Description of the task = Look through the listing below and give the number of lines in which "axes" occurs, nothing more.

Data excerpts START

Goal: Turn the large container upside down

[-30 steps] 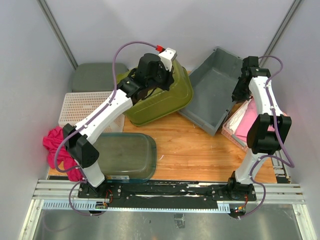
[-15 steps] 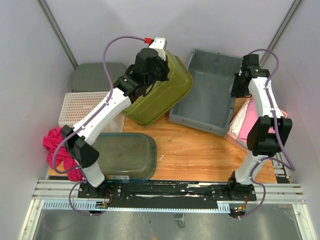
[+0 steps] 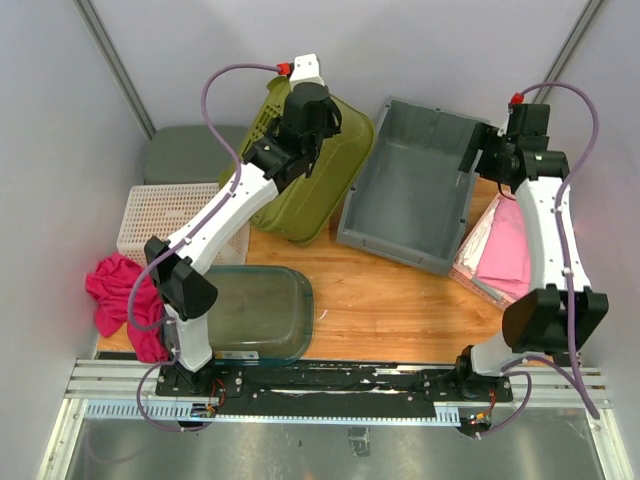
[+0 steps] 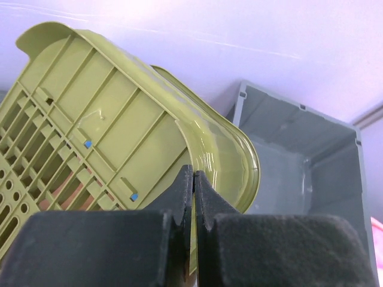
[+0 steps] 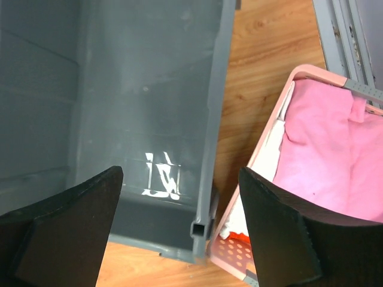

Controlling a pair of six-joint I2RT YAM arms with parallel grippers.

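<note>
A large olive-green container (image 3: 340, 165) stands tipped up on its side at the back of the table, its ribbed underside (image 4: 114, 113) facing the left wrist camera. My left gripper (image 3: 302, 148) (image 4: 193, 174) is shut on its thin rim wall. To its right a large grey bin (image 3: 410, 190) (image 5: 119, 89) rests flat on the wood, open side up. Above that bin's right wall my right gripper (image 3: 480, 160) (image 5: 181, 173) hangs open, its fingers wide apart and holding nothing.
A pink tray of pink cloth (image 3: 510, 250) (image 5: 329, 131) lies against the grey bin's right side. A clear tub (image 3: 250, 310) sits front left, a white perforated basket (image 3: 160, 215) and red cloth (image 3: 115, 290) at the left, and a dark grey box (image 3: 185, 155) back left.
The right gripper opened and let go of the grey bin, which dropped from a tilt to lie flat. The left arm raised the olive-green container to a steeper tilt.
</note>
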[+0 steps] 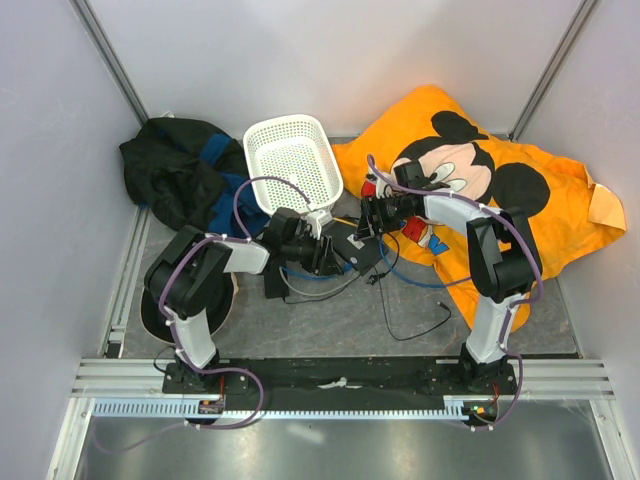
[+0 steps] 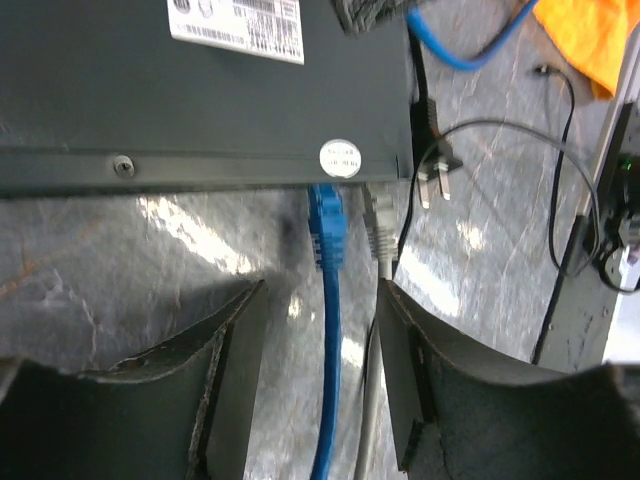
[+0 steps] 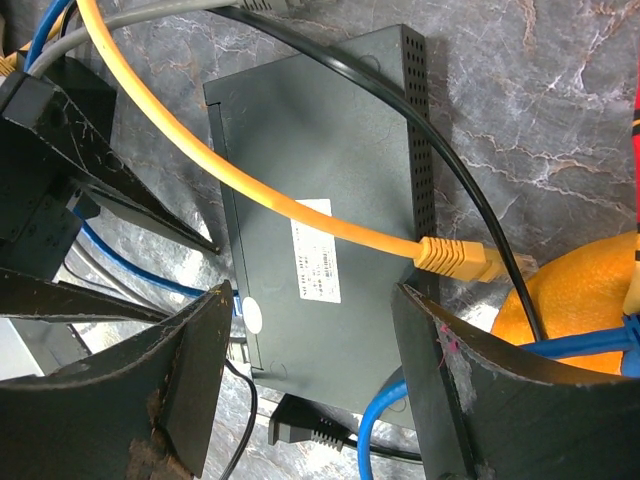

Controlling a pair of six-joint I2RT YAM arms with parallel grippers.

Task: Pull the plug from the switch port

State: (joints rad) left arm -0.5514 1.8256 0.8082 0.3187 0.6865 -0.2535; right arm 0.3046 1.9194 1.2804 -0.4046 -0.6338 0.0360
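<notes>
The flat black switch [image 1: 362, 250] lies mid-table; its white label [image 2: 236, 24] shows in the left wrist view. A blue plug [image 2: 325, 218] sits in a port in the switch's near edge, with a grey plug [image 2: 378, 222] beside it. My left gripper [image 2: 322, 292] is open, facing that edge a little short of the plugs; the blue cable runs between its fingers [image 2: 232, 372] and the grey one along the right finger. My right gripper [image 3: 312, 295] is open above the switch [image 3: 330, 170]. A loose yellow plug [image 3: 455, 257] lies at the switch's far edge.
A white basket [image 1: 290, 160] stands behind the switch. An orange Mickey Mouse cloth [image 1: 500, 190] covers the right side and a dark garment [image 1: 180, 170] lies at the back left. A black cable with a three-pin plug [image 2: 435, 175] and other cables trail around the switch.
</notes>
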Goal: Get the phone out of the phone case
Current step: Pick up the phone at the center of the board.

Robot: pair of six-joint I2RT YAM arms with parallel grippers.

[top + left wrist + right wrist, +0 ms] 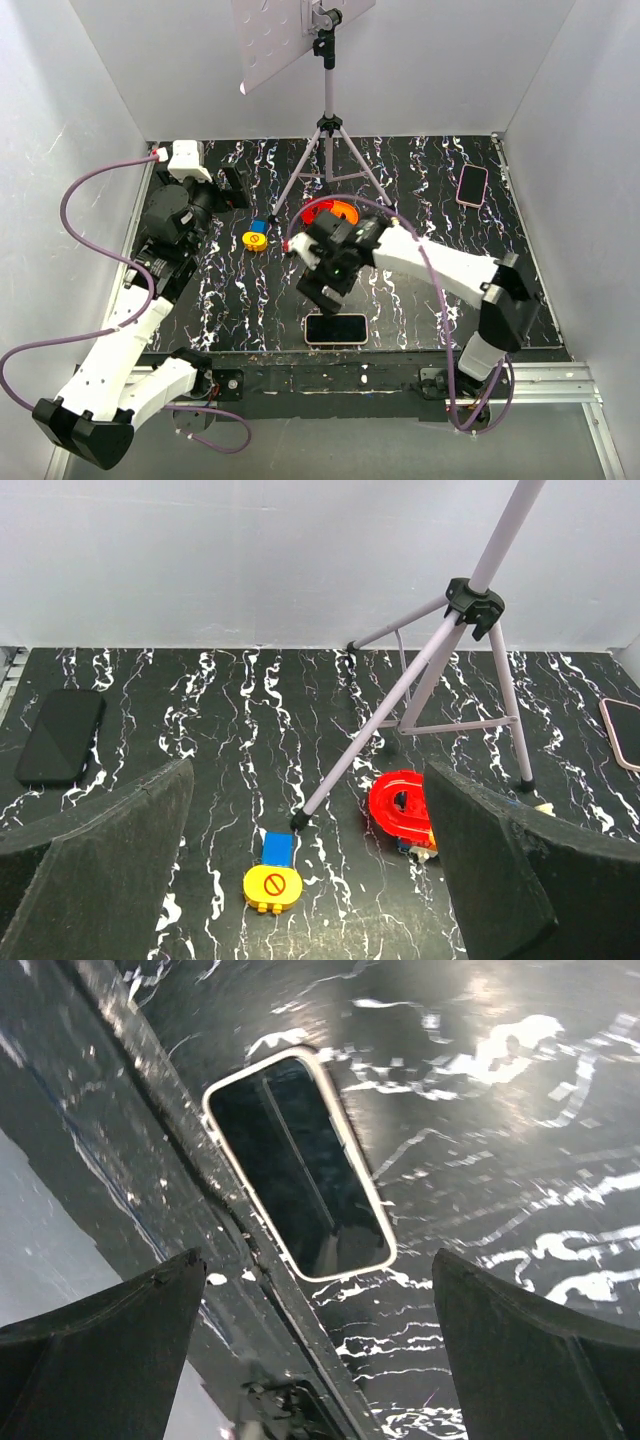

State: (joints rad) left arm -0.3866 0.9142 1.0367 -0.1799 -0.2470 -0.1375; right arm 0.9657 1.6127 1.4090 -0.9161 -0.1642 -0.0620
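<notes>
A dark phone in a pale-rimmed case [336, 328] lies flat at the table's front edge. It also shows in the right wrist view [297, 1165], screen up. My right gripper [322, 290] hovers just behind and above it, open and empty [318, 1260], with the phone ahead of the jaws and not between them. My left gripper [225, 195] is at the back left, open and empty [308, 770], well away from this phone.
A pink-cased phone [472, 185] lies at the back right. A black phone [60, 735] lies at the far left. A tripod [327, 150] stands mid-back, with a red toy [335, 212] and a yellow and blue toy [255, 240] by its feet.
</notes>
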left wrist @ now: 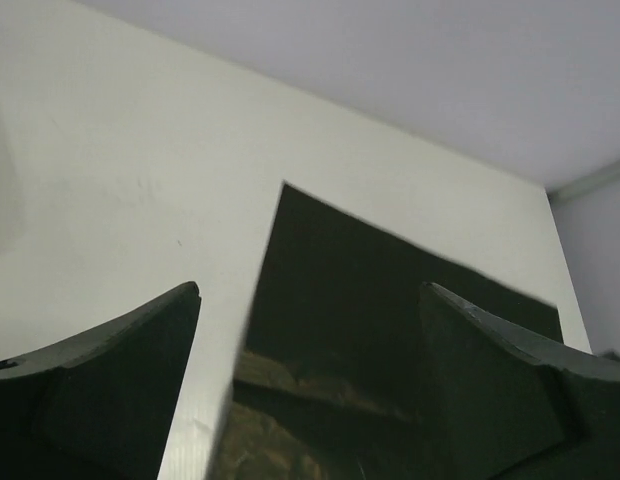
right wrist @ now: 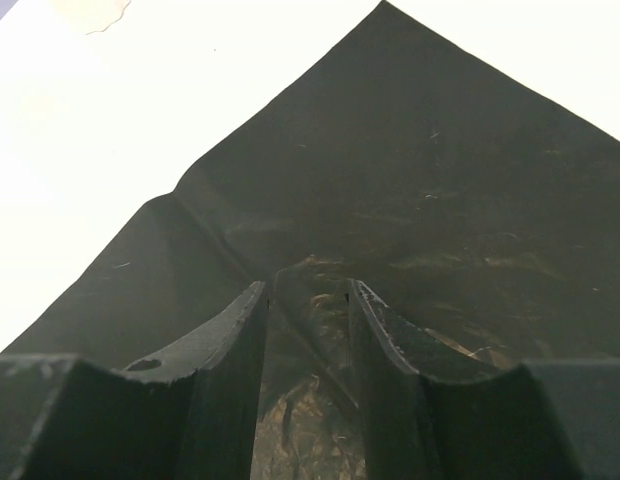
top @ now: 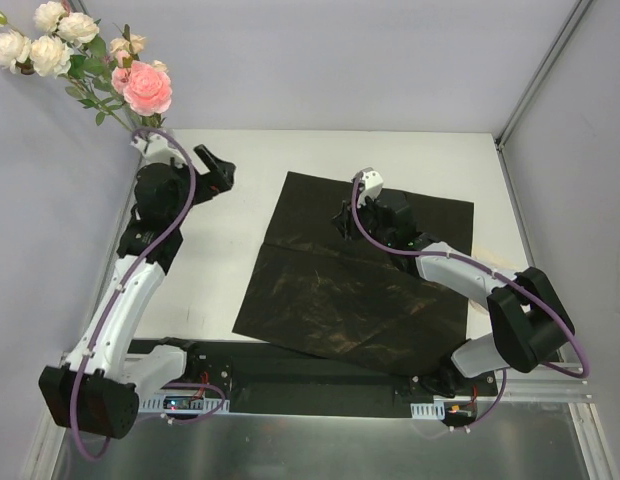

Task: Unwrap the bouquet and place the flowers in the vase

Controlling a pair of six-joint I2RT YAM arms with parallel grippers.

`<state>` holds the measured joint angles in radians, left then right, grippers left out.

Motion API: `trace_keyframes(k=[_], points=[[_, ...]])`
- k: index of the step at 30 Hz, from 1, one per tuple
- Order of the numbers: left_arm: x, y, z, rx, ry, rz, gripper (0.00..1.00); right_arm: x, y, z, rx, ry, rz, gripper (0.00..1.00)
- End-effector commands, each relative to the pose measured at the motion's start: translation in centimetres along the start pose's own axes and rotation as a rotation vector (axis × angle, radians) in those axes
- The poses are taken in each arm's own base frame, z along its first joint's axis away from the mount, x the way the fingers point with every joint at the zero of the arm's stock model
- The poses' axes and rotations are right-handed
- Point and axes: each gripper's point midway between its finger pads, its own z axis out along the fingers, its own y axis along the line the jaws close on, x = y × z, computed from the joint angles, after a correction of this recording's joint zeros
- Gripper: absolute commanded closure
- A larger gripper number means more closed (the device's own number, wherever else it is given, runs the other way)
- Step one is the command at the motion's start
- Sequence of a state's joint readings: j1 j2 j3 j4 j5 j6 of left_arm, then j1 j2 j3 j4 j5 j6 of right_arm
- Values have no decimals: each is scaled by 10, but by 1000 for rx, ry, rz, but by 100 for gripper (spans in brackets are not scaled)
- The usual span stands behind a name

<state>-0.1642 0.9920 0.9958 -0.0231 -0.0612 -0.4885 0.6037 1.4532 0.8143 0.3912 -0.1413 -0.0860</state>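
Note:
The flowers [top: 140, 85], pink and cream roses on green stems, stand upright in the far left corner. Their stems run down behind my left arm, which hides the vase. My left gripper [top: 222, 170] hangs just right of them, open wide with nothing between its fingers [left wrist: 140, 380]. The bouquet's black paper sheet [top: 360, 275] lies spread flat on the table, also under the left wrist view [left wrist: 370, 290]. My right gripper [top: 346, 222] rests low on the sheet's far part. Its jaws stand a little apart [right wrist: 306, 290] over a crease in the black paper [right wrist: 420, 180].
The white table [top: 230, 250] is bounded by grey walls on the left, back and right. A thin cream strip [top: 495, 264] lies by the sheet's right edge. Both arm bases sit on a dark rail [top: 290, 385] at the near edge.

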Motion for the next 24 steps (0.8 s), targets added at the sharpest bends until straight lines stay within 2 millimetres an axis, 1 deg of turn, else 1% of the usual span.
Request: trace_keyframes(k=[1, 3, 4, 5, 6, 7, 8, 9, 10, 11, 12, 13, 14, 15, 16, 17, 18, 19, 20, 21, 22, 23, 24], points=[[74, -48, -2, 282, 300, -58, 11, -22, -14, -8, 87, -69, -18, 60], [91, -63, -2, 354, 345, -37, 11, -22, -21, -13, 127, -66, -13, 59], [105, -79, -6, 408, 382, -2, 11, -23, -32, -17, 197, -72, -6, 59], [117, -84, -4, 426, 416, 22, 11, -24, -36, -23, 228, -67, 0, 59], [121, -96, -5, 466, 430, 49, 11, -25, -40, -28, 257, -68, 8, 59], [129, -105, -7, 507, 449, 93, 11, -28, -50, -35, 321, -79, 17, 58], [145, -116, -10, 546, 497, 113, 12, -32, -53, -47, 358, -81, 28, 57], [146, -128, -14, 600, 515, 126, 12, -36, -57, -55, 387, -90, 39, 56], [152, -133, -17, 625, 542, 125, 13, -40, -62, -65, 431, -105, 54, 55], [157, -136, -18, 643, 568, 116, 12, -44, -61, -83, 449, -110, 65, 55], [158, -140, -23, 657, 591, 90, 11, -40, -61, -93, 462, -104, 77, 54], [159, -147, -32, 703, 616, 77, 11, -36, -60, -103, 470, -105, 105, 53], [156, -151, -40, 730, 616, 76, 10, -38, -55, -128, 463, -127, 120, 53], [160, -154, -49, 751, 625, 83, 9, -34, -52, -141, 454, -137, 128, 52], [160, -156, -55, 762, 618, 91, 9, -11, -54, -152, 460, -115, 134, 48], [152, -159, -66, 784, 586, 103, 9, -12, -48, -183, 447, -170, 166, 45], [158, -160, -75, 799, 588, 122, 9, -4, -47, -196, 443, -176, 173, 35], [151, -162, -82, 806, 547, 139, 8, 2, -44, -209, 425, -183, 175, 29], [150, -163, -88, 814, 533, 152, 8, 7, -42, -238, 421, -203, 182, 23], [149, -170, -97, 848, 518, 175, 8, 10, -40, -252, 418, -211, 183, 15], [140, -173, -105, 869, 487, 184, 7, 11, -36, -272, 409, -201, 175, 9], [135, -177, -113, 892, 476, 184, 7, 6, -32, -291, 394, -238, 181, 7], [129, -180, -119, 909, 469, 175, 7, 3, -29, -305, 393, -248, 186, 6]])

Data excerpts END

Solved problem = 3